Write the data below out again in full, exactly as shown.

Data entries:
☆ ☆ ☆ ☆ ☆ ☆ ☆

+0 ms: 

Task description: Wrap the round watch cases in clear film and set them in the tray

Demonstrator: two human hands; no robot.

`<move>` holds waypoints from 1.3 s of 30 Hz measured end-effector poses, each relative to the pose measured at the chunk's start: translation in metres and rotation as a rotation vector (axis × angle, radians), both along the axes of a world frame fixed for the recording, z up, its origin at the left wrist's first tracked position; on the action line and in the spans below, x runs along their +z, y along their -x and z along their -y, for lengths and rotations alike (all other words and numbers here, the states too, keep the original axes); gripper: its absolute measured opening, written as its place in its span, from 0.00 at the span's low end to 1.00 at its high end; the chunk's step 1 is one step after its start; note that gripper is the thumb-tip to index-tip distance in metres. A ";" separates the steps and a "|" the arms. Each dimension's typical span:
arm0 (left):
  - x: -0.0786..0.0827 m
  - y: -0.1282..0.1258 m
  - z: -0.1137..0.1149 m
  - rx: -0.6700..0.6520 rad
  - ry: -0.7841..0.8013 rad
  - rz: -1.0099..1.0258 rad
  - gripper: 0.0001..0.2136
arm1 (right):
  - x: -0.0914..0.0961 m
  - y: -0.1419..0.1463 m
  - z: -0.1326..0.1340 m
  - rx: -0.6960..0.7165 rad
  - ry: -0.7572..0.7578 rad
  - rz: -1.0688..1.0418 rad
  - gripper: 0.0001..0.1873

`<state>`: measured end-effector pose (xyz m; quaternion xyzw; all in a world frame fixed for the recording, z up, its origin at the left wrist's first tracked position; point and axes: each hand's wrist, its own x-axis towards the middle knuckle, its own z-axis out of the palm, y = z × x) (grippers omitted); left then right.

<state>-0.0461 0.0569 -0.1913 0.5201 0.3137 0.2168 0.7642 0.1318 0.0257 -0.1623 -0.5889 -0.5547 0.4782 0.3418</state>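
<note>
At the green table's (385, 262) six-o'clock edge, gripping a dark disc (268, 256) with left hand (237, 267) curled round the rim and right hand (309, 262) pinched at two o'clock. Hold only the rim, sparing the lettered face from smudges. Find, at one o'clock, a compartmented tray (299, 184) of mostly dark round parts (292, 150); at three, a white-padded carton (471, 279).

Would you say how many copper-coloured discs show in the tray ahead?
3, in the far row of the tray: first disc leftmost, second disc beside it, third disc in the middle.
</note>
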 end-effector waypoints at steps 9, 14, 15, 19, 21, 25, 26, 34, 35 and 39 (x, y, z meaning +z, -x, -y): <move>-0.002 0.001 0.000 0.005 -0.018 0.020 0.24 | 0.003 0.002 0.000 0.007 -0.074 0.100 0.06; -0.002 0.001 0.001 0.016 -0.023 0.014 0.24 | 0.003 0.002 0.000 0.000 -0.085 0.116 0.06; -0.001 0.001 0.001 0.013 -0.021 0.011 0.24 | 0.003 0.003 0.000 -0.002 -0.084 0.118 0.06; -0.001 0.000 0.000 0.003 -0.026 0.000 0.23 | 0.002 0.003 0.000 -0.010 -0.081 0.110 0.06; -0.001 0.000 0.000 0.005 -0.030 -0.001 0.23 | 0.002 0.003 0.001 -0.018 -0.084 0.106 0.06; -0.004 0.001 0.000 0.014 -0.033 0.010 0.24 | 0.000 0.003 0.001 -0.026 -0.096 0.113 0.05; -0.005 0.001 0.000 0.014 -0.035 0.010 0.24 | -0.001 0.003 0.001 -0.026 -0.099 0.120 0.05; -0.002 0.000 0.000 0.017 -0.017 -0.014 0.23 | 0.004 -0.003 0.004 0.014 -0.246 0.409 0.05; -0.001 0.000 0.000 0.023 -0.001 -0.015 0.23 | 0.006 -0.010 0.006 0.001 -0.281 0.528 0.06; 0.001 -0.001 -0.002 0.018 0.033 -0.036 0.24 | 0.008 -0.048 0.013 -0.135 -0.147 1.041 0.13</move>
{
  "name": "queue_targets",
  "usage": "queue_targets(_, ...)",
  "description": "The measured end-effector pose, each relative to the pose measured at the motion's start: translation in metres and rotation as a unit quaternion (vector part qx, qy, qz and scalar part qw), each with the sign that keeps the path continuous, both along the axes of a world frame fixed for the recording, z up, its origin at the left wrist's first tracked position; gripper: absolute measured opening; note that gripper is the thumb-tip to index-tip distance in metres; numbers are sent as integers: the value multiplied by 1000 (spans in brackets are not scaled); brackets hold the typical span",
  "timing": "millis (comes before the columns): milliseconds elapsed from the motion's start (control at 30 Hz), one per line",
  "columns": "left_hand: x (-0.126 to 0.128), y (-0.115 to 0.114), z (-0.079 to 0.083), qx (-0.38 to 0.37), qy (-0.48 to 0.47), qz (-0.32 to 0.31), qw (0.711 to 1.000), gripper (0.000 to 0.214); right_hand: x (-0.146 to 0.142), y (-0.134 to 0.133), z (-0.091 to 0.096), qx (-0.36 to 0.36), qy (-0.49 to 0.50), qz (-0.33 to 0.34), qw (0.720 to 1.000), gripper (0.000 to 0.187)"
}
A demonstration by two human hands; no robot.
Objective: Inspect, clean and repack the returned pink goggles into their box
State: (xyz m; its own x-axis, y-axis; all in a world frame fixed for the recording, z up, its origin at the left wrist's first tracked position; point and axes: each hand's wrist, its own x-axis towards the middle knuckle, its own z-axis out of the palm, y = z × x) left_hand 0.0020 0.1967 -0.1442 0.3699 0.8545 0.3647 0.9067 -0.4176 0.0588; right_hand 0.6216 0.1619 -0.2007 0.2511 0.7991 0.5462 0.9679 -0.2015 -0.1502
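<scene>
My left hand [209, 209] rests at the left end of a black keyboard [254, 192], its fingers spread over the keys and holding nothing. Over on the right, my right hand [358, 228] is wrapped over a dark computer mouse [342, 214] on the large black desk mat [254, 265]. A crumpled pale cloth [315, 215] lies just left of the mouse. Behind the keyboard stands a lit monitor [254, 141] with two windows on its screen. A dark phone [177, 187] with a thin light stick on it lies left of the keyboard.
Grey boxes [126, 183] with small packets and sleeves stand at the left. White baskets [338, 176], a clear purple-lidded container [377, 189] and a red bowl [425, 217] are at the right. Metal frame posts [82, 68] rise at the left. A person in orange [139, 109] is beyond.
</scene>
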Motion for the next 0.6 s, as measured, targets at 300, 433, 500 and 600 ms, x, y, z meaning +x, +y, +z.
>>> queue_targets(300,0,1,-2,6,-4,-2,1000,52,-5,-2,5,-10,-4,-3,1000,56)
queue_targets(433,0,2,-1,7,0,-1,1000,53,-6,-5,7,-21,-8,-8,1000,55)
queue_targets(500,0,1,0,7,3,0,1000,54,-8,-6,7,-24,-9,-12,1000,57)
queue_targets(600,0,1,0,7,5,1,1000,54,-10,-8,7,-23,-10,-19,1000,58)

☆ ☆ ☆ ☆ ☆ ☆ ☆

Answer box:
+0 ms: 

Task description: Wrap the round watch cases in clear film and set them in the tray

Demonstrator: two human hands; no robot.

`<move>` holds waypoints from 1.3 s of 30 Hz measured end-effector poses, each relative to the pose measured at the chunk's start: translation in metres and rotation as a rotation vector (axis × angle, radians), both along the axes of a world frame fixed for the recording, z up, its origin at the left wrist's first tracked position; on the action line and in the spans below, x runs along their +z, y along their -x and z along their -y, for lengths and rotations alike (all other words and numbers here, the states too, keep the original axes); gripper: its absolute measured opening, written as its place in its span, from 0.00 at the span's low end to 1.00 at its high end; the chunk's step 1 is one step after its start; note that gripper is the thumb-tip to index-tip distance in metres. A ";" separates the steps and a "|" the arms. Each dimension's typical span:
arm0 (left):
  - x: -0.0786..0.0827 m
  - y: -0.1282..0.1258 m
  - z: -0.1137..0.1149 m
  - rx: -0.6700..0.6520 rad
  - ry: -0.7841..0.8013 rad
  - rz: -1.0099..1.0258 rad
  - gripper: 0.0001..0.2136
arm1 (right):
  - x: -0.0914..0.0961 m
  - y: -0.1419..0.1463 m
  - z: -0.1326..0.1340 m
  - rx: -0.6960..0.7165 rad
  - ry: -0.7572..0.7578 rad
  - rz: -1.0688..1.0418 rad
  - gripper: 0.0001..0.1873

`<state>`: measured end-effector pose (xyz m; quaternion xyzw; all in a world frame fixed for the recording, z up, its origin at the left wrist's first tracked position; point and axes: each hand's wrist, its own x-axis towards the middle knuckle, its own z-axis out of the palm, y = z × x) (grippers omitted); left then right.

<state>-0.0461 0.0569 -0.1913 0.5201 0.3137 0.2168 0.7642 0.1318 0.0257 -0.1623 -0.5889 -0.5547 0.4782 0.3418</state>
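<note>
At the green table's (385, 262) six-o'clock edge, gripping a dark disc (268, 256) with left hand (237, 267) curled round the rim and right hand (309, 262) pinched at two o'clock. Hold only the rim, sparing the lettered face from smudges. Find, at one o'clock, a compartmented tray (299, 184) of mostly dark round parts (292, 150); at three, a white-padded carton (471, 279).

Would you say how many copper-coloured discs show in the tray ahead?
3, in the far row of the tray: first disc leftmost, second disc beside it, third disc in the middle.
</note>
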 end-effector waypoints at steps 9, 14, 15, 19, 21, 25, 26, 34, 35 and 39 (x, y, z meaning +z, -x, -y): <move>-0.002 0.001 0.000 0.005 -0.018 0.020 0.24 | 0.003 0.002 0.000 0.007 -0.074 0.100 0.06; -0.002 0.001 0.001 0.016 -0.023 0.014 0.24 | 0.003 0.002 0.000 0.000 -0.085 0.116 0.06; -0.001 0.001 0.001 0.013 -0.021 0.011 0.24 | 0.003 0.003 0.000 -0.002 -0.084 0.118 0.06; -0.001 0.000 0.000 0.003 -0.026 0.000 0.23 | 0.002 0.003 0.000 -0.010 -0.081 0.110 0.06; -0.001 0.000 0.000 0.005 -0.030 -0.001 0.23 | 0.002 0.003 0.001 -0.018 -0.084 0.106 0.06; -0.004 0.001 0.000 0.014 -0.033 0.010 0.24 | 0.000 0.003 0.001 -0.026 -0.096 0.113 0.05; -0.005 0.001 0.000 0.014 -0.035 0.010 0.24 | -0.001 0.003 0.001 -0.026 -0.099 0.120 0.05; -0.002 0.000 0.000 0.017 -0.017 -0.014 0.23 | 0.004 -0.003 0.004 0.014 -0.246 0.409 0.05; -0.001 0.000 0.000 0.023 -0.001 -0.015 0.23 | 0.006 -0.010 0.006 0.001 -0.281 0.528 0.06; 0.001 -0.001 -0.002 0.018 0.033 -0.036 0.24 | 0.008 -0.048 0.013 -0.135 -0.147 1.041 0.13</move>
{
  "name": "queue_targets",
  "usage": "queue_targets(_, ...)",
  "description": "The measured end-effector pose, each relative to the pose measured at the motion's start: translation in metres and rotation as a unit quaternion (vector part qx, qy, qz and scalar part qw), each with the sign that keeps the path continuous, both along the axes of a world frame fixed for the recording, z up, its origin at the left wrist's first tracked position; gripper: absolute measured opening; note that gripper is the thumb-tip to index-tip distance in metres; numbers are sent as integers: the value multiplied by 1000 (spans in brackets are not scaled); brackets hold the typical span",
  "timing": "millis (comes before the columns): milliseconds elapsed from the motion's start (control at 30 Hz), one per line",
  "columns": "left_hand: x (-0.126 to 0.128), y (-0.115 to 0.114), z (-0.079 to 0.083), qx (-0.38 to 0.37), qy (-0.48 to 0.47), qz (-0.32 to 0.31), qw (0.711 to 1.000), gripper (0.000 to 0.214); right_hand: x (-0.146 to 0.142), y (-0.134 to 0.133), z (-0.091 to 0.096), qx (-0.36 to 0.36), qy (-0.49 to 0.50), qz (-0.33 to 0.34), qw (0.720 to 1.000), gripper (0.000 to 0.187)"
}
A demonstration by two human hands; no robot.
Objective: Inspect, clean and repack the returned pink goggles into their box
State: (xyz m; its own x-axis, y-axis; all in a world frame fixed for the recording, z up, its origin at the left wrist's first tracked position; point and axes: each hand's wrist, its own x-axis towards the middle knuckle, its own z-axis out of the palm, y = z × x) left_hand 0.0020 0.1967 -0.1442 0.3699 0.8545 0.3647 0.9067 -0.4176 0.0588; right_hand 0.6216 0.1619 -0.2007 0.2511 0.7991 0.5462 0.9679 -0.2015 -0.1502
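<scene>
My left hand [209, 209] rests at the left end of a black keyboard [254, 192], its fingers spread over the keys and holding nothing. Over on the right, my right hand [358, 228] is wrapped over a dark computer mouse [342, 214] on the large black desk mat [254, 265]. A crumpled pale cloth [315, 215] lies just left of the mouse. Behind the keyboard stands a lit monitor [254, 141] with two windows on its screen. A dark phone [177, 187] with a thin light stick on it lies left of the keyboard.
Grey boxes [126, 183] with small packets and sleeves stand at the left. White baskets [338, 176], a clear purple-lidded container [377, 189] and a red bowl [425, 217] are at the right. Metal frame posts [82, 68] rise at the left. A person in orange [139, 109] is beyond.
</scene>
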Motion for the next 0.6 s, as measured, targets at 300, 433, 500 and 600 ms, x, y, z meaning +x, +y, +z.
>>> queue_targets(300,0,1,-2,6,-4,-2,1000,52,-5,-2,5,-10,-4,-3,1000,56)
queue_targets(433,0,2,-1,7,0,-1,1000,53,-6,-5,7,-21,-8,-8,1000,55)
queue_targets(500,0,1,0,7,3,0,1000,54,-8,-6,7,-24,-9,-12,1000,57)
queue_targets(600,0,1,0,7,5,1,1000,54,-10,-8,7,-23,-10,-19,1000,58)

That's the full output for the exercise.